Optical disks such as compact-disks ROMs (CD-ROMs) and digital-versatile disks (DVDs) store data as pits on the surface for CD or between sandwiched layers for DVD. As a laser scans over these pits in a track, light is scattered, reading a zero, while the absence of pits allows the laser to be reflected back to a photo-sensor, which reads a one.
These pits have a minimum length and spacing. The minimum length for DVD is two bits, while the maximum length is 10 bits. A maximum pit length is needed so that a clock signal can be encoded with the data and extracted during playback.

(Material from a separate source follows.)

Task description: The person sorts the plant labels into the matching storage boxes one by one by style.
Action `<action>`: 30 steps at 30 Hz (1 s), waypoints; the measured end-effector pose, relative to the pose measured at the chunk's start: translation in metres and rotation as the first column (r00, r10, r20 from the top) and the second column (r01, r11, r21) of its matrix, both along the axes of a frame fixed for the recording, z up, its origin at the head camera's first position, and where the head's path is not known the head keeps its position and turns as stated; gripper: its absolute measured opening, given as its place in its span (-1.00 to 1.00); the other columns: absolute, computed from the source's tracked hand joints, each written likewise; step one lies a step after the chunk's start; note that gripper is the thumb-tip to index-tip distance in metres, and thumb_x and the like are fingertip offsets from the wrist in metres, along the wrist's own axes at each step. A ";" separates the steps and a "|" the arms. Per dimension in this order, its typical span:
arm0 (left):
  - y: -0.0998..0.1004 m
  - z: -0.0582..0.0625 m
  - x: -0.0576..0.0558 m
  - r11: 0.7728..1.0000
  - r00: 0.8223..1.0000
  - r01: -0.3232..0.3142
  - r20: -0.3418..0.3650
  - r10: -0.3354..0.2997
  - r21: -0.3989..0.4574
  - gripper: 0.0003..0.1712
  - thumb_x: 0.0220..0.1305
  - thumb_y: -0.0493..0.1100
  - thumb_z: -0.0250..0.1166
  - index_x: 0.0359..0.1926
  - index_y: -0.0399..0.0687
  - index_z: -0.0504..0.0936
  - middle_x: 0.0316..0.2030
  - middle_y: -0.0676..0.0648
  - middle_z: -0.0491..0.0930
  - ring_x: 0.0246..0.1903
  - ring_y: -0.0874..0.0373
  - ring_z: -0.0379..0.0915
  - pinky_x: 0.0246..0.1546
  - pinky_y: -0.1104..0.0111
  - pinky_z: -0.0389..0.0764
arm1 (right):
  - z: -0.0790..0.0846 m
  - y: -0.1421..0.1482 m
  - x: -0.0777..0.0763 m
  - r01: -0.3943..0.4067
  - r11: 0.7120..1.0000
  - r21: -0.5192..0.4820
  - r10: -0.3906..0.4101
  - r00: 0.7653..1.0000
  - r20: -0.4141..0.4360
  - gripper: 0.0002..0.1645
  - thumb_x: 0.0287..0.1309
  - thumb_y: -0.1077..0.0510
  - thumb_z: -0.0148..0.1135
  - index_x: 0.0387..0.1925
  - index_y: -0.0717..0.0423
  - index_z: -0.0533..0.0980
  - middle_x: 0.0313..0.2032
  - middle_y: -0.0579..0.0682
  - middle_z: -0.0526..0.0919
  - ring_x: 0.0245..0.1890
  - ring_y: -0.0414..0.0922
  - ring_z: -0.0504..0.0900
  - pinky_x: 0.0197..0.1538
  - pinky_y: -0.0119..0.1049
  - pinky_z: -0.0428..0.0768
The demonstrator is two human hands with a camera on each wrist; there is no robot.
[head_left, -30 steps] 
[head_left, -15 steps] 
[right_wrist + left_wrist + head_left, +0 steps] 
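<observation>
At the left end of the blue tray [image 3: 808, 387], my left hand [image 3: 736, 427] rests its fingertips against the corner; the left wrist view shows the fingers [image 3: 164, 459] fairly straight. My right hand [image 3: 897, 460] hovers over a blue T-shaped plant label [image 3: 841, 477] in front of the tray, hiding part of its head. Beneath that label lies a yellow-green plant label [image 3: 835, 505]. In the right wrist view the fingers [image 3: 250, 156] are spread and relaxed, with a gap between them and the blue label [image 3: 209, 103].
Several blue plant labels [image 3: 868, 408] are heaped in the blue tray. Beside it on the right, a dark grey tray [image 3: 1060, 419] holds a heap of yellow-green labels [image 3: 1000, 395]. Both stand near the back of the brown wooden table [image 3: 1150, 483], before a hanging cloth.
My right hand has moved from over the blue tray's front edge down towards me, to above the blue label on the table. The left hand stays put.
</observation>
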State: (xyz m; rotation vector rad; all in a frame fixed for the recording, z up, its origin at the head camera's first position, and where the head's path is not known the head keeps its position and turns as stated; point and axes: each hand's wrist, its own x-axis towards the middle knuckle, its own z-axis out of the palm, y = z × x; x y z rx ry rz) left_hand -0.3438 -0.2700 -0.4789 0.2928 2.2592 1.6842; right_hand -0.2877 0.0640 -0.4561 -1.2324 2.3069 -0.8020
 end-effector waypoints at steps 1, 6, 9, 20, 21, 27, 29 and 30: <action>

The pits are sequenced so that analog signals reading the disk do not vary significantly form an average voltage. Minimizing voltage excursions allows more precise small-signal electronics to be used for the read pickup. If the read signal tended to sweep in voltage over time, or had a D.C. buildup, then the small-signal electronics could operate away from its bias point and thus operate with less precision.
Modulation information is added to the user data before recording to achieve a zero D.C. bias. For CD-ROMs, each 8-bit user data byte is expanded during modulation to 14 bits to define the physical pits on the disk. DVDs expand each byte to 16 bits. Rather than simply add 6 or 8 bits to each byte, the byte is completely remapped to a 16-bit codeword that may not have any similarity to the data byte. The modulation codes are carefully chosen to minimize low-frequency or D.C. energy, and include characteristics beneficial to synchronization and merging.
The modulation process for CD-ROMs is known as EFM, for eight-to-fourteen modulation, or simply 8/14. DVDs use a new 8/16 modulation process sometimes called "EFM-Plus", since DVD modulation expands eight bits to sixteen, two more bits than for CD. The modulation codes themselves do not appear to follow any discernable pattern, so tables are often used to convert bytes to codewords and back to bytes. These tables can be quite lengthy, since a one-to-one mapping is not used.
FIG. 1 illustrates modulation of data written to a DVD disk and demodulation of data read from the DVD disk. The user's data is known as a symbol. The user data stream includes the user's actual data and overhead bytes such as error-correction codes, headers, identifiers, and checksums.
A symbol byte SYM is converted to a 16-bit codeword CW by 8/16 modulation, and the 16-bit codeword is written to DVD disk 18. The actual writing process may be quite complex, such as writing a pattern of pits to a substrate, then forming a mold from the patterned substrate, and finally using the mold to stamp out thousands of individual DVD disks 18.
When DVD disk 18 is read, the analog signals are processed to generate a bit stream that is divided into 16-bit codewords. Each codeword is converted by 8/16 demodulation back to an 8-bit symbol SYM, the same symbol that was input to the modulation process when the DVD disk was written.
FIG. 2 shows signals read from a DVD disk. The physical pits on the DVD disk are shown in contour 10. As a laser is scanned over contour 10, it is reflected to a photo-sensor when the surface is flat, such as it is initially in FIG. 2, but scattered when each of the two pits are rotated under the laser. The analog signal with waveform 12 is generated by the photo-sensor and amplified. When the laser is over the pits of contour 10, signal 12 is low (little light picked up by the photo-sensor). When the laser is over the flay surface of contour 10, a high signal 12 is generated by the large amount of laser light reflected to the photo-sensor.
A non-return-to-zero-inverted NRZI encoding is used for the disk data so that signal transitions occur frequently enough to encode a clock with the signal. This clock can be recovered with a phase-locked loop (PLL). Once the data is extracted from the clock from signal 12, the return-to-zero RZ binary bitstream 14 is produced. Each edge of a pit creates a binary one, while no transitions, such as in the middle of a pit or the flat surface, create zeros. As can be seen, bitstream 14 contains many zeros and relatively few ones. The modulated codewords likewise have longer runs of zeros with single ones when the pits transition to the surface.